FDA Label for Dr. Waltons Cool And Hot Analgesic
View Indications, Usage & Precautions
Dr. Waltons Cool And Hot Analgesic Product Label
The following document was submitted to the FDA by the labeler of this product Dr. Waltons, Incorporated. The document includes published materials associated whith this product with the essential scientific information about this product as well as other prescribing information.
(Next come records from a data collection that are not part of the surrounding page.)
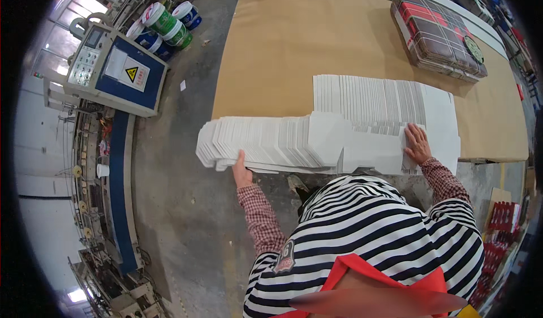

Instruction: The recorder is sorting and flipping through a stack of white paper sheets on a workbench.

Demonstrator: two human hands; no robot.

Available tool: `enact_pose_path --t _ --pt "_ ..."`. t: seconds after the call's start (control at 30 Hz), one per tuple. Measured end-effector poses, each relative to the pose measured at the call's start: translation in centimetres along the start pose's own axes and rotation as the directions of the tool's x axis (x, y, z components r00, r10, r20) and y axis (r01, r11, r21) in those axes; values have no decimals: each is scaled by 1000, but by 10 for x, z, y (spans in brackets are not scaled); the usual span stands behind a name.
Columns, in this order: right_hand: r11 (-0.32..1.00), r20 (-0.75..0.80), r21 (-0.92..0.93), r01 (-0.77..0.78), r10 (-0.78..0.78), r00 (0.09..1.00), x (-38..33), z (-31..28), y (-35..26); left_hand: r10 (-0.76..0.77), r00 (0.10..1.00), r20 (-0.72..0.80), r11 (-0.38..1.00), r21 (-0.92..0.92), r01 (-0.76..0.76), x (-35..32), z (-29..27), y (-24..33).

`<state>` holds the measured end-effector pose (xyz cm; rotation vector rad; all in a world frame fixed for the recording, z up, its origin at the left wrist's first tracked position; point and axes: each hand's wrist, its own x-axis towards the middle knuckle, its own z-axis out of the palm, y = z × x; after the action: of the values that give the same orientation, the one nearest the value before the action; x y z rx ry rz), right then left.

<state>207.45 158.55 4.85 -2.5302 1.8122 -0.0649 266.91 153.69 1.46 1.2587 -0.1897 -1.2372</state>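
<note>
A long row of overlapping white cardboard blanks (260, 140) lies fanned along the near edge of the table, its left end sticking out past the table's left side. My left hand (242, 175) grips the near edge of that row close to the left end. Its thumb shows against the blanks, and the other fingers are hidden under them. Over on the right, my right hand (417, 144) rests palm down with fingers stretched out on the white blanks there. A second fanned stack of white blanks (367, 98) lies just beyond, partly touching the first.
The brown-topped table (288, 41) bears a tied bundle of dark and red printed sheets (435, 35) at the far right. A blue-and-white machine cabinet (121, 72) stands left, near several paint buckets (164, 24). Grey floor (186, 205) separates machine and table.
</note>
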Motion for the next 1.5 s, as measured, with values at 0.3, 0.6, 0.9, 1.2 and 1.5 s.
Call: enact_pose_path --t 0.3,0.6,0.9,1.2,1.5 --pt "999 -60 -39 31 -33 998 -4 8 14 510 742 435 377 663 -647 -106 89 17" --pt "994 -92 -66 85 -90 992 -4 7 12 2 995 101 997 -75 6 -23 13 18" --pt "998 -77 -41 39 -42 996 -6 9 15 573 714 403 352 666 -658 -107 90 10" --pt "1000 -37 -25 6 -7 999 -6 5 11 52 987 151 979 -200 -22 1 1 -6" --pt "997 -14 -76 15 -16 1000 -10 14 13 536 665 520 200 687 -699 -68 43 -22"
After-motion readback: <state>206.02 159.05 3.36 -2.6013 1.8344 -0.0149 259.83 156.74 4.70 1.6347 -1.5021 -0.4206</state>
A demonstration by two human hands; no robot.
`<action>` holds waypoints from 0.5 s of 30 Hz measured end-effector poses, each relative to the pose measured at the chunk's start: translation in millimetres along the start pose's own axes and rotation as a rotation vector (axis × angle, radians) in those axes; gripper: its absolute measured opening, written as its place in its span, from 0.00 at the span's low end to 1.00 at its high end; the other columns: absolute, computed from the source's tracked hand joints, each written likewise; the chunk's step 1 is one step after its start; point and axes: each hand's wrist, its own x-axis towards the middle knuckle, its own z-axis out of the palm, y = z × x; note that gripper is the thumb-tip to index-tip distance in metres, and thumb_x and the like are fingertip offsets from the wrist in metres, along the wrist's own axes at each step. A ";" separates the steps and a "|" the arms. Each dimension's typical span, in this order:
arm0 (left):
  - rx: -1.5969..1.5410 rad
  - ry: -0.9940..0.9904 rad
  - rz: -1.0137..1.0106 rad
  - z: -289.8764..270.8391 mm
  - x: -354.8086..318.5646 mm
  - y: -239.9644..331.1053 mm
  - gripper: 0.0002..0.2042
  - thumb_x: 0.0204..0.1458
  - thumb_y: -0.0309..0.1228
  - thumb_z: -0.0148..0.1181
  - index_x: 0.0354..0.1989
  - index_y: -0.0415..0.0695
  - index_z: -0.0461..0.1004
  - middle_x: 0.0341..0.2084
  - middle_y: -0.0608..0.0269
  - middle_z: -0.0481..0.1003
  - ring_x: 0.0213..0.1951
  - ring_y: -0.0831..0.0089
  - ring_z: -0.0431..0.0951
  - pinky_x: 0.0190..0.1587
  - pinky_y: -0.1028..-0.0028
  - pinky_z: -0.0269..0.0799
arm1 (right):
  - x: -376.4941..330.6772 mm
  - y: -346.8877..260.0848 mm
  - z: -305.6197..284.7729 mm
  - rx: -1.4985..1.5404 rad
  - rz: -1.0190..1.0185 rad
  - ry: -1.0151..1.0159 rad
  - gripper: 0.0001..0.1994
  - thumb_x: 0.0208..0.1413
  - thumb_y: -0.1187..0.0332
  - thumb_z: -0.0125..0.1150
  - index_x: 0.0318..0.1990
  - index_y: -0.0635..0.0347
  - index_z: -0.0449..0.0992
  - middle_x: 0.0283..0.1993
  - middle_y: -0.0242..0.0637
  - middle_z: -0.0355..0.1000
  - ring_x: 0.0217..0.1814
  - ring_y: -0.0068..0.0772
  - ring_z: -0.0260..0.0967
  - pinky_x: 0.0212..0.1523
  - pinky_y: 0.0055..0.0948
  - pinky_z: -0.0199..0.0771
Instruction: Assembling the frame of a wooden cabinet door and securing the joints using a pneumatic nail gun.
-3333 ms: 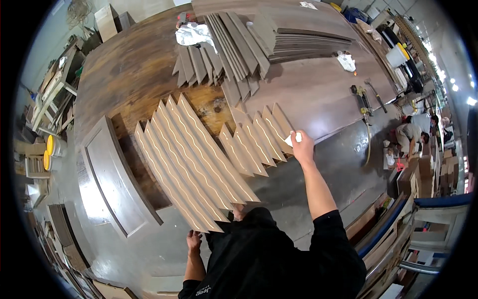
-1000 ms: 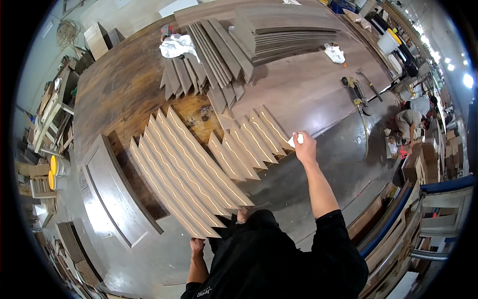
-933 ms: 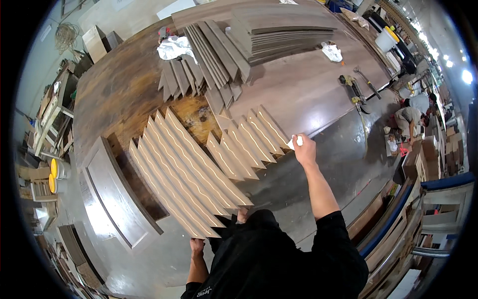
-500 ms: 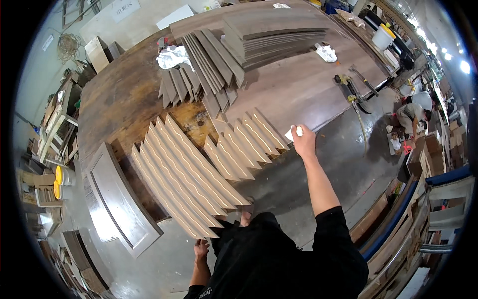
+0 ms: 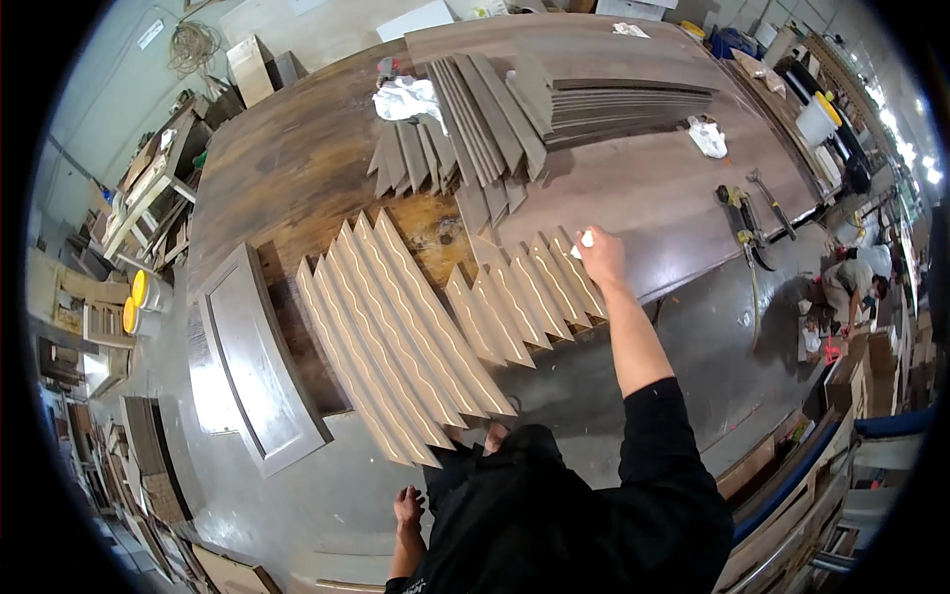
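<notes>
My right hand (image 5: 603,259) is closed round a small white bottle (image 5: 587,240), most of it hidden in the fingers. It hovers beside the far end of the rightmost strip in a short row of brown strips (image 5: 502,322) with pointed ends. Left of that row lies a group of longer strips (image 5: 381,322), overhanging the table's near edge. Thin, wavy pale beads of glue run along both groups. Below the long strips' near ends, my left hand (image 5: 408,506) hangs by my side, loosely curled, with nothing visible in it.
A grey framed panel (image 5: 259,361) lies at the left table edge. Stacked brown boards (image 5: 633,109) and fanned strips (image 5: 485,114) sit farther back, near white crumpled bags (image 5: 707,137). Clamp-like tools (image 5: 742,218) rest at the right edge. Another person (image 5: 853,282) crouches on the floor at right.
My right hand has moved toward the far end of the rightmost short strip, still with the white bottle. My left hand has dropped away from the long strips' ends. The whole view has shifted.
</notes>
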 end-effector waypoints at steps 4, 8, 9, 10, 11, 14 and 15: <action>-0.033 -0.042 0.005 -2.1 2.3 -17.3 0.18 0.63 0.39 0.55 0.53 0.39 0.73 0.38 0.56 0.80 0.30 0.68 0.79 0.26 0.72 0.70 | -20.7 -10.0 -45.4 0.324 0.349 0.080 0.15 0.60 0.57 0.62 0.44 0.59 0.78 0.39 0.43 0.79 0.39 0.48 0.75 0.37 0.39 0.73; 0.268 -0.078 0.203 -0.8 30.6 -23.4 0.19 0.63 0.39 0.55 0.52 0.36 0.76 0.39 0.53 0.81 0.34 0.64 0.81 0.34 0.68 0.76 | -80.0 23.7 -59.1 1.111 0.862 0.434 0.13 0.60 0.55 0.59 0.47 0.49 0.78 0.38 0.30 0.73 0.33 0.27 0.68 0.30 0.27 0.64; 0.297 -0.111 0.264 -4.5 54.3 -34.8 0.18 0.62 0.38 0.56 0.52 0.36 0.76 0.40 0.50 0.81 0.38 0.62 0.81 0.40 0.67 0.76 | -105.4 9.6 -71.4 1.308 0.897 0.430 0.14 0.61 0.54 0.58 0.48 0.47 0.78 0.35 0.28 0.72 0.30 0.24 0.66 0.28 0.24 0.62; 0.333 -0.158 0.333 -4.6 69.5 -38.8 0.18 0.61 0.37 0.57 0.52 0.36 0.77 0.42 0.48 0.81 0.43 0.59 0.82 0.46 0.67 0.76 | -135.9 16.9 -75.2 1.409 0.930 0.441 0.14 0.62 0.53 0.56 0.48 0.46 0.78 0.33 0.25 0.71 0.28 0.22 0.65 0.27 0.22 0.61; 0.338 -0.170 0.340 -0.9 69.4 -28.1 0.18 0.61 0.37 0.57 0.52 0.36 0.77 0.42 0.48 0.81 0.43 0.59 0.82 0.46 0.67 0.76 | -171.8 32.3 -77.3 1.509 0.963 0.458 0.15 0.62 0.52 0.54 0.49 0.45 0.78 0.31 0.22 0.70 0.25 0.20 0.64 0.25 0.21 0.60; 0.740 -0.331 0.427 18.2 58.7 25.1 0.20 0.56 0.30 0.51 0.56 0.39 0.75 0.48 0.48 0.80 0.53 0.57 0.79 0.55 0.66 0.72 | -285.7 62.2 -63.1 1.843 0.989 0.415 0.16 0.63 0.49 0.48 0.46 0.43 0.77 0.28 0.21 0.69 0.25 0.20 0.66 0.25 0.22 0.61; 0.749 -0.336 0.433 18.0 59.7 33.0 0.20 0.56 0.30 0.51 0.56 0.39 0.75 0.48 0.48 0.80 0.53 0.57 0.79 0.55 0.66 0.72 | -314.2 57.8 -56.2 1.890 1.038 0.416 0.17 0.64 0.48 0.45 0.45 0.43 0.77 0.27 0.21 0.69 0.23 0.21 0.66 0.24 0.23 0.63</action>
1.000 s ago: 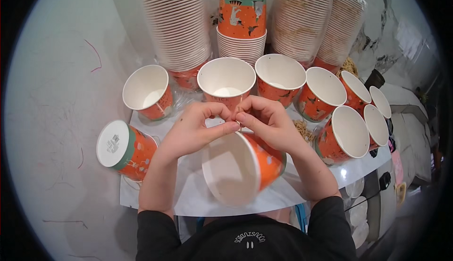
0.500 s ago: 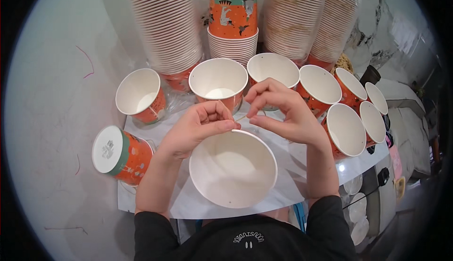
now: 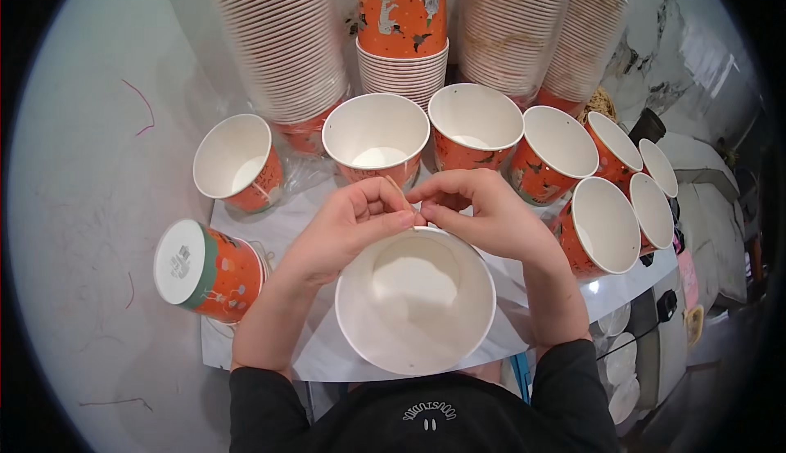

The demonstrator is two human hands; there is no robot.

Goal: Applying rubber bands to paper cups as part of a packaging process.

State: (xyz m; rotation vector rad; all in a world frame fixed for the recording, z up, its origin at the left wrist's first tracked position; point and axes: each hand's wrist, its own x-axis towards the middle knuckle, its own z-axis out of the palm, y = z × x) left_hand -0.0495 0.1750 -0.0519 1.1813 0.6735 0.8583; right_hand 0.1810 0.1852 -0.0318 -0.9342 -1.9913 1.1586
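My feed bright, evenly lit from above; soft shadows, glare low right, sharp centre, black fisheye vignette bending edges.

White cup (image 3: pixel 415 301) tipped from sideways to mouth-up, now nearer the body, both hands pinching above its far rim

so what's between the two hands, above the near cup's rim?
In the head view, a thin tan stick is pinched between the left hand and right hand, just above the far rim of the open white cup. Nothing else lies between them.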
Product labels may durg indications and usage, generic names, contraindications, active ingredients, strength dosage, routes of administration, appearance, warnings, inactive ingredients, etc.
Otc - Active Ingredient
MENTHOL: 1.0%
Otc - Purpose
TOPICAL ANALGESIC
Otc - Keep Out Of Reach Of Children
DO NOT APPLY TO CHILDREN UNDER 2 YEARS OF AGE
Indications & Usage
PROVIDES TEMPORARY RELIEF OF MINOR ACHES AND PAINS IN MUSCLES AND JOINTS ASSOCIATED WITH SIMPLE BACKACHE, STRAINS, ARTHRITIS AND SPORTS INJURIES.
Warnings
FOR EXTERNAL USE ONLY. NOT FOR INTERNAL USES. AVOID CONTACT WITH EYES OR MUCOUS MEMBRANES. DO NOT APPLY TO OPEN WOUNDS OR DAMAGED SKIN. MAKE SURE SKIN IS CLEAN AND FREE FROM CREAMS, OINTMENTS, SPRAYS OR LINIMENT. DO NOT BANDAGE.
Dosage & Administration
CLEAN SKIN OF ALL OTHER LOTIONS, CREAMS, OINTMENTS, LINIMENT OR SPRAYS. APPLY LIBERALLY TO AFFECTED AREA AND MASSAGE UNTIL ABSORBED INTO SKIN. DO NOT APPLY MORE THAN 3-4 TIMES DAILY. NO PROTECTIVE COVER NEEDED.
Inactive Ingredient
WATER, ISOPROPYL ALCOHOL, NONOXYNOL-10, CAMPHOR, CARBOMER, SODIUM HYDROXIDE, METHYLCHLOROISOTHIAZOLINONE AND METHYLISOTHIAZONLINONE, BLUE 1 (CI42090)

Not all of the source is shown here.